▸ Your goal
The reply should hold only the lines from the one with "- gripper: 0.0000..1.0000" to the one with "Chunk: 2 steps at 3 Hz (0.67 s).", both ends kept, exactly as they appear below, without any pictures.

▸ Recorded data

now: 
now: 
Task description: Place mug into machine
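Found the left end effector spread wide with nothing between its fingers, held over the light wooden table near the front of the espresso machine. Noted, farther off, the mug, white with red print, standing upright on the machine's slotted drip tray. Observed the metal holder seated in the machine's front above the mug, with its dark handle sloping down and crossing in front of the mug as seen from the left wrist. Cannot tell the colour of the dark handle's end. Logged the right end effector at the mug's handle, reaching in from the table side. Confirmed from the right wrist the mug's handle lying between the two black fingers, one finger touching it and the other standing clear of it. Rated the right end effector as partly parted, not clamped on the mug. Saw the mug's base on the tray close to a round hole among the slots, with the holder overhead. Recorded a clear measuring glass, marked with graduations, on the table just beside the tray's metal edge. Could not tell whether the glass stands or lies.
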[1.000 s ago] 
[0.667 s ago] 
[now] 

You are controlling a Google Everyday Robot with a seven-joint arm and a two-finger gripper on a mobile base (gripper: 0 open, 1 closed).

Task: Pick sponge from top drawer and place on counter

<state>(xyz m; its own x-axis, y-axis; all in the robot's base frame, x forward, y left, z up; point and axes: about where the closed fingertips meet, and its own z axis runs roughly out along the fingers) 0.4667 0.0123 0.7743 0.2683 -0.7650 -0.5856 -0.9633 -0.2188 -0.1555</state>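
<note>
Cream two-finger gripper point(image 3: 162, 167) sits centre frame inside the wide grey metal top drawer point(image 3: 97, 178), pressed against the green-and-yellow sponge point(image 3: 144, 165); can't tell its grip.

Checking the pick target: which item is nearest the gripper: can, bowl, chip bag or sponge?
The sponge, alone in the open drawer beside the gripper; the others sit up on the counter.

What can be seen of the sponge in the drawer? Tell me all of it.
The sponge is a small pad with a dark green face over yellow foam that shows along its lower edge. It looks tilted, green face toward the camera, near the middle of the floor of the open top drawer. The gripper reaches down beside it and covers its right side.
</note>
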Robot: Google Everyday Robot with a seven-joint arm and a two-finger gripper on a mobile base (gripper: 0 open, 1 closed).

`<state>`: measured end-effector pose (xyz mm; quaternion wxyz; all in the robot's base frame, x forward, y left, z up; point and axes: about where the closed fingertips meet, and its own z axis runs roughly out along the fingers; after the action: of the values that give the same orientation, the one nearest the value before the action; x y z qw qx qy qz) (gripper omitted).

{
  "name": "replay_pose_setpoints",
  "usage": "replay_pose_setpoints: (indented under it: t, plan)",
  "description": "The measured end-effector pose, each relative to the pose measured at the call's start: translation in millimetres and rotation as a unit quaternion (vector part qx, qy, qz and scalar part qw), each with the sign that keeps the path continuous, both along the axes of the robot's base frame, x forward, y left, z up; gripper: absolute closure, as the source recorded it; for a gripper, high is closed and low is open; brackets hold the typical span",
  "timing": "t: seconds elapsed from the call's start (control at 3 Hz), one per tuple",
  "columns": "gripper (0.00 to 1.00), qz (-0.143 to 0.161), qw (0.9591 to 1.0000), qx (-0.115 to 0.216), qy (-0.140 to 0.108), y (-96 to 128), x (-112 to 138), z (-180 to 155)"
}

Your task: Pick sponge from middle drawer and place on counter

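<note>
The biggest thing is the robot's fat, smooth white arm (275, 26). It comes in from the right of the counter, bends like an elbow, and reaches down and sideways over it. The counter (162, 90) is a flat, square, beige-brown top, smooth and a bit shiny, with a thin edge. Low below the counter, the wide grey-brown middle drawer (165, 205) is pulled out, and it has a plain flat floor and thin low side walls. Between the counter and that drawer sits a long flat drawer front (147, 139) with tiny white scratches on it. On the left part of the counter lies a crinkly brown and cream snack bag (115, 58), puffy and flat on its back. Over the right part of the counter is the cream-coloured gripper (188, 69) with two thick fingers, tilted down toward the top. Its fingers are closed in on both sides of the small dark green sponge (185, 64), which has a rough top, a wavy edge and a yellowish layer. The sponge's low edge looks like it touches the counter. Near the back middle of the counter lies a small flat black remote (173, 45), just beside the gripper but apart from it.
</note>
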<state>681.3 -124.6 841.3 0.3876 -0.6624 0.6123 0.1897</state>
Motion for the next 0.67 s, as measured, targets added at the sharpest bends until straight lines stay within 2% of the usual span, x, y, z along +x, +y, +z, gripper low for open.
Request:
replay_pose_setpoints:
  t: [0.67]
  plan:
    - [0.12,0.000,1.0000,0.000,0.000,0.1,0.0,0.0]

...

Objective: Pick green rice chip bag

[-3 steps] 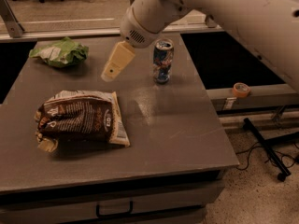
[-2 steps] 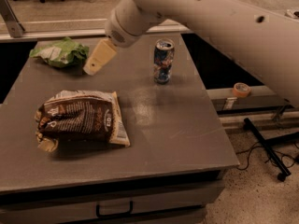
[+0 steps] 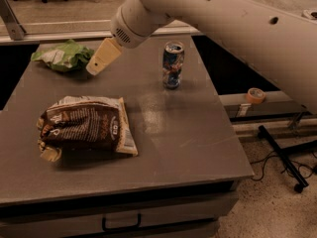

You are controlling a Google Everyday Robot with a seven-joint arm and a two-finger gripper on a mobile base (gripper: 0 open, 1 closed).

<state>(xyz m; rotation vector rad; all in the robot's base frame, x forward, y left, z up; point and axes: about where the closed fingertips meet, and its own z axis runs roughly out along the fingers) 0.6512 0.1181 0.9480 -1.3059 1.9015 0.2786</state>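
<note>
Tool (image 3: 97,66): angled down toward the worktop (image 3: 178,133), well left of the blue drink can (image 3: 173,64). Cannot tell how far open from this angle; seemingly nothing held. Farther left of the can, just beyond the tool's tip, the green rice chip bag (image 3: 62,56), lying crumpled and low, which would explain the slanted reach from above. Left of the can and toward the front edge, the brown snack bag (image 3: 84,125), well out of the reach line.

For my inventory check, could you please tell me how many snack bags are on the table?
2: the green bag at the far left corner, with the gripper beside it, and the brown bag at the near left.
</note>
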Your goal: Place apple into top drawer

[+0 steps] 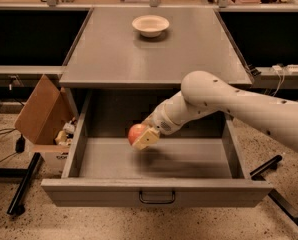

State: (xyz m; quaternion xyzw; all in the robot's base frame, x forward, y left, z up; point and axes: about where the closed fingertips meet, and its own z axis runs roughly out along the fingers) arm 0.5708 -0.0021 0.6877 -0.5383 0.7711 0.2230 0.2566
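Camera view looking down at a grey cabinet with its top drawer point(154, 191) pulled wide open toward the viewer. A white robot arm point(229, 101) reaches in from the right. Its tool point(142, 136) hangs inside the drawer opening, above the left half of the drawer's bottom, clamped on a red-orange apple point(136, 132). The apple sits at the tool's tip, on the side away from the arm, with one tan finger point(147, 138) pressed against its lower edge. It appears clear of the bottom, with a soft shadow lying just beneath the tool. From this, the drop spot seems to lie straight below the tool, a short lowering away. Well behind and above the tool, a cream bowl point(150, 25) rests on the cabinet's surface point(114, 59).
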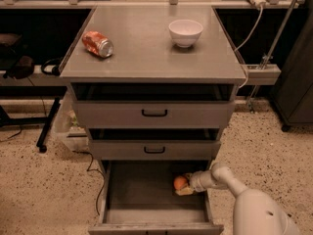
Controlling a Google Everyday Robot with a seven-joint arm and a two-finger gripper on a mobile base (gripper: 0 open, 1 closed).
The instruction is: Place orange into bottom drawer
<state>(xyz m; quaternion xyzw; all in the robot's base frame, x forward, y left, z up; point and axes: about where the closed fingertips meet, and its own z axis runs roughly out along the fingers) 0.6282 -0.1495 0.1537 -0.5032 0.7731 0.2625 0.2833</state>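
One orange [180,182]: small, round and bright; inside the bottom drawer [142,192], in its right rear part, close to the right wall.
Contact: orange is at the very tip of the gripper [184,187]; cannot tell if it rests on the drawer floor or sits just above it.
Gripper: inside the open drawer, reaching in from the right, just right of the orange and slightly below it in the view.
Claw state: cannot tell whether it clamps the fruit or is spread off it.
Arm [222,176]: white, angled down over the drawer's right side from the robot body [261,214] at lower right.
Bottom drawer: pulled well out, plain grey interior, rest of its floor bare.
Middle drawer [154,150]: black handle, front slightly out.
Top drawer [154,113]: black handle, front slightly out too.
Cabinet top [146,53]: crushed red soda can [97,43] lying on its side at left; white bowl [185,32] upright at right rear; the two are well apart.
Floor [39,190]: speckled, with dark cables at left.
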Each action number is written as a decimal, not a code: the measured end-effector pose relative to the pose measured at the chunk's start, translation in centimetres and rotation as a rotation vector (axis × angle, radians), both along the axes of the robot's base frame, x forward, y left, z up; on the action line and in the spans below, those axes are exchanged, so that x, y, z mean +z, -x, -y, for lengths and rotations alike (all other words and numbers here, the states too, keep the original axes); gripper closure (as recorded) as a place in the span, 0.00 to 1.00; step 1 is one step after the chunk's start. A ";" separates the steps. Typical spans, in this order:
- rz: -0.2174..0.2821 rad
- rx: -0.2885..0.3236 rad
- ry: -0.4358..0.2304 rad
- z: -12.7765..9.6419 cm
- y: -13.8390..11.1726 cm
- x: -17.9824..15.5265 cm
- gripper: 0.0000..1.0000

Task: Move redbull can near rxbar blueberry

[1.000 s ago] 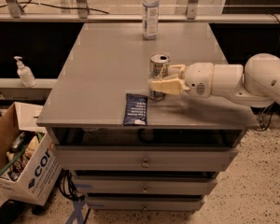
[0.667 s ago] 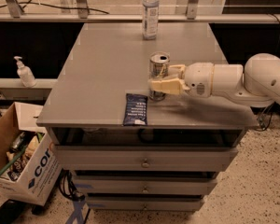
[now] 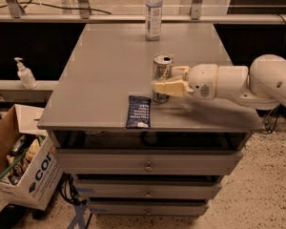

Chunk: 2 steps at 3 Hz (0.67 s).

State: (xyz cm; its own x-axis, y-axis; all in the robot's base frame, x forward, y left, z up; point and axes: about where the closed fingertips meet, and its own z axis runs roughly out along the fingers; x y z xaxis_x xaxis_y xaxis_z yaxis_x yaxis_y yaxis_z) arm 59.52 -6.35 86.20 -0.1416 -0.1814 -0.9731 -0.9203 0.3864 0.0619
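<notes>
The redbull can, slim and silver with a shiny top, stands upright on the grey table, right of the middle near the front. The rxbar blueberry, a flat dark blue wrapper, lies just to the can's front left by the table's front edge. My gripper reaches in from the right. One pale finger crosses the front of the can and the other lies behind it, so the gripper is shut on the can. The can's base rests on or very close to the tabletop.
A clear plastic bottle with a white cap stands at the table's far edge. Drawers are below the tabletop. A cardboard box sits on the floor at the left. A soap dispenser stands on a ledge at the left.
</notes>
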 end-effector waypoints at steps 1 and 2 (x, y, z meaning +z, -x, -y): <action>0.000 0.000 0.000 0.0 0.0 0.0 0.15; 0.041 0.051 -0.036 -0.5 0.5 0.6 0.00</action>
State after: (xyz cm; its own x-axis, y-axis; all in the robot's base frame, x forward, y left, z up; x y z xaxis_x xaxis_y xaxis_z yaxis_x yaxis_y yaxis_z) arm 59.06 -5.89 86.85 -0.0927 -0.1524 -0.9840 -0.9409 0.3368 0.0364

▸ Answer for this exercise
- gripper: 0.0000..1.0000

Task: Move redbull can near rxbar blueberry

[1.000 s ago] 
[0.667 s ago] 
[now] 

Chunk: 2 steps at 3 Hz (0.67 s).

No part of the exercise is left unanswered.